Assignment: Within the listing below, the lines to output run from the one containing "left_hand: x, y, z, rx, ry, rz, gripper" through the one containing "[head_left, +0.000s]"; copy them exactly and nothing else.

The data:
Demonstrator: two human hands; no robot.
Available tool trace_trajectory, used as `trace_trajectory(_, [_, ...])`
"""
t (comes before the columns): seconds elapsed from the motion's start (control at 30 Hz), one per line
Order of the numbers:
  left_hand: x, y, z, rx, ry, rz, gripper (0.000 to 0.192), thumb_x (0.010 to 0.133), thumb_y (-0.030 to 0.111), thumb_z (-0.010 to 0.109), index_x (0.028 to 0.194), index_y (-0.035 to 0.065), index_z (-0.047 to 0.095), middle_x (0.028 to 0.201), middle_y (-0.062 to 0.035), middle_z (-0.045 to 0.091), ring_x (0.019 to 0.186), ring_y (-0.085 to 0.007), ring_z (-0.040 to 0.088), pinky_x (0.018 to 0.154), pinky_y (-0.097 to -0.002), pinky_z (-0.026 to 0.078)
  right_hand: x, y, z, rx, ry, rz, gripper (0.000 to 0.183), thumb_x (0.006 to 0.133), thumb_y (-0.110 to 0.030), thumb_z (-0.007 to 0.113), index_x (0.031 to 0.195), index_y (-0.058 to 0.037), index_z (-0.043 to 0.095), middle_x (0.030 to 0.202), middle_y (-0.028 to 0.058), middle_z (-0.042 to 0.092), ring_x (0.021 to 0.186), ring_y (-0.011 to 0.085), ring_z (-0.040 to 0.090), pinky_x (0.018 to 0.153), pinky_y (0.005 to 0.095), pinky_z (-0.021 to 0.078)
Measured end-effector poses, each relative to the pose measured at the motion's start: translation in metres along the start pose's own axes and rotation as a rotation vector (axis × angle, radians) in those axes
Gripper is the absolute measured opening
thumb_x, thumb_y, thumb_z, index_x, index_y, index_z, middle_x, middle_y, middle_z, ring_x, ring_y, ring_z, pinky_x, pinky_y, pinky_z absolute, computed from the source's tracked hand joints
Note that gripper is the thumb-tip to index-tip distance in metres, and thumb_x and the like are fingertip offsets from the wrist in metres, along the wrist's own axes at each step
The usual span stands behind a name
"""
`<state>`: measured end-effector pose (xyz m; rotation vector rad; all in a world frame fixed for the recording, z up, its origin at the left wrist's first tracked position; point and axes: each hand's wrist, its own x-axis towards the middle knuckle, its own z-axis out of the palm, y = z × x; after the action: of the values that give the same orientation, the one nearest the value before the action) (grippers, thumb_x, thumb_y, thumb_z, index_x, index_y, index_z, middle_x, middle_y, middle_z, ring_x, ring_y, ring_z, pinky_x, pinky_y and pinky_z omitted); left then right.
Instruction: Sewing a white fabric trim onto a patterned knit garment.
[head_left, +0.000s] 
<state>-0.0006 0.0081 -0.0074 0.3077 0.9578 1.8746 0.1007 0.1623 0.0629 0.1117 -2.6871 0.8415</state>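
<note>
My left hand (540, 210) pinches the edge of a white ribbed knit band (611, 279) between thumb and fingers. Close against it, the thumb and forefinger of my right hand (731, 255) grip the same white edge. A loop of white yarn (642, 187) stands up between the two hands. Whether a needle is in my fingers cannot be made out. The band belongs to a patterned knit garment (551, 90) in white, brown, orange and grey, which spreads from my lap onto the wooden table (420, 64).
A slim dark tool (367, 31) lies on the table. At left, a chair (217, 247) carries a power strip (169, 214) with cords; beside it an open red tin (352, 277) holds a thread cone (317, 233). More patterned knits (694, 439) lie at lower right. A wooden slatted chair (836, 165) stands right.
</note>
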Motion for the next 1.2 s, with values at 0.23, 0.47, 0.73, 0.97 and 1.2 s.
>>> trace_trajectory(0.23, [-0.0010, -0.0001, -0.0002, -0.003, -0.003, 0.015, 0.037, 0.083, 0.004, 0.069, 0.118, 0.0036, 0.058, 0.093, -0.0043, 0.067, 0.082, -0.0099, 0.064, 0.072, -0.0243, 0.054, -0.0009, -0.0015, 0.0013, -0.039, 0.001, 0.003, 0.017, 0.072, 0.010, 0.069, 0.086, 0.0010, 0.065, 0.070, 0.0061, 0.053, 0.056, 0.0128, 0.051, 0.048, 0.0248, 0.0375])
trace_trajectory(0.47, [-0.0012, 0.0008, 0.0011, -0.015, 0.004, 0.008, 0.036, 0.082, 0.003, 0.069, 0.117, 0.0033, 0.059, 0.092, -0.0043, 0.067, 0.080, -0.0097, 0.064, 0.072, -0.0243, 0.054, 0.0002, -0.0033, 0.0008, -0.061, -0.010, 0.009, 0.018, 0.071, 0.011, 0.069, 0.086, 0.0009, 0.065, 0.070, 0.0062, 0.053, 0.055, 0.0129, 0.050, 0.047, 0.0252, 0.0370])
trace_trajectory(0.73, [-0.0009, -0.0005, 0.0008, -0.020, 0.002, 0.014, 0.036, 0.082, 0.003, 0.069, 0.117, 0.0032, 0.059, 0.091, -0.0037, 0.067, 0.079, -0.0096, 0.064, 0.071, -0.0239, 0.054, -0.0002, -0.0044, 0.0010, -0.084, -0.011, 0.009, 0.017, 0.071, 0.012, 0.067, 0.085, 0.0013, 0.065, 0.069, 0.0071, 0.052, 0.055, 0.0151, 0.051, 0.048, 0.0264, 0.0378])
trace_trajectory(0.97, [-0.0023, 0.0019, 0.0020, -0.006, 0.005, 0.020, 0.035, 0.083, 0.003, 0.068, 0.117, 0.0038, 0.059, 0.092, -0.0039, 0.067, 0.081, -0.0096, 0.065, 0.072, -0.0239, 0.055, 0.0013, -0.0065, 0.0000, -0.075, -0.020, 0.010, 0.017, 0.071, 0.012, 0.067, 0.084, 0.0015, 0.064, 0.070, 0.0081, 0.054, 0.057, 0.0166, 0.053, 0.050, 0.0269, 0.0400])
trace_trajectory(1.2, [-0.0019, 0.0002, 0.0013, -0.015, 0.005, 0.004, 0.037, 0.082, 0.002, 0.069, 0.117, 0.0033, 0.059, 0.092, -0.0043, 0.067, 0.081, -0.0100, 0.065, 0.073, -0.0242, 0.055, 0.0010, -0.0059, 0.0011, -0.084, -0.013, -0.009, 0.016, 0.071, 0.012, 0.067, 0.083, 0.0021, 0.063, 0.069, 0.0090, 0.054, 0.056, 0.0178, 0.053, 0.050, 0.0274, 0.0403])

Task solution:
  left_hand: x, y, z, rx, ry, rz, gripper (0.000 to 0.192), thumb_x (0.010 to 0.133), thumb_y (-0.030 to 0.111), thumb_z (-0.010 to 0.109), index_x (0.028 to 0.194), index_y (-0.035 to 0.065), index_z (-0.047 to 0.095), middle_x (0.028 to 0.201), middle_y (-0.062 to 0.035), middle_z (-0.045 to 0.091), ring_x (0.019 to 0.186), ring_y (-0.085 to 0.007), ring_z (-0.040 to 0.088), pinky_x (0.018 to 0.154), pinky_y (-0.097 to -0.002), pinky_z (-0.026 to 0.078)
  right_hand: x, y, z, rx, ry, rz, gripper (0.000 to 0.183), thumb_x (0.006 to 0.133), thumb_y (-0.110 to 0.030), thumb_z (-0.007 to 0.113), index_x (0.031 to 0.195), index_y (-0.058 to 0.037), index_z (-0.043 to 0.095), middle_x (0.030 to 0.202), middle_y (-0.028 to 0.058), middle_z (-0.042 to 0.092), ring_x (0.021 to 0.186), ring_y (-0.011 to 0.085), ring_z (-0.040 to 0.090), pinky_x (0.018 to 0.153), pinky_y (0.005 to 0.095), pinky_z (-0.021 to 0.078)
Measured end-effector poses, each relative to the pose measured at the motion's start: translation in metres along the start pose's own axes and rotation as a rotation vector (axis × angle, radians) in those axes
Gripper is the absolute measured opening
thumb_x, thumb_y, thumb_z, index_x, index_y, index_z, middle_x, middle_y, middle_z, ring_x, ring_y, ring_z, pinky_x, pinky_y, pinky_z absolute, computed from the source's tracked hand joints
Note that gripper is the thumb-tip to index-tip distance in metres, and thumb_x and the like are fingertip offsets from the wrist in metres, along the wrist's own axes at each step
The usual span stands behind a name
"""
`<state>`: measured end-effector pose (xyz m; rotation vector rad; all in a world frame fixed for the recording, z up, its origin at the left wrist's first tracked position; point and axes: each hand's wrist, its own x-axis towards the middle knuckle, its own z-axis out of the palm, y = z × x; after the action: of the values that give the same orientation, the one nearest the value before the action) (grippers, thumb_x, thumb_y, thumb_z, index_x, index_y, index_z, middle_x, middle_y, middle_z, ring_x, ring_y, ring_z, pinky_x, pinky_y and pinky_z omitted); left then right.
Instruction: Sewing a white fabric trim onto a patterned knit garment.
[head_left, +0.000s] 

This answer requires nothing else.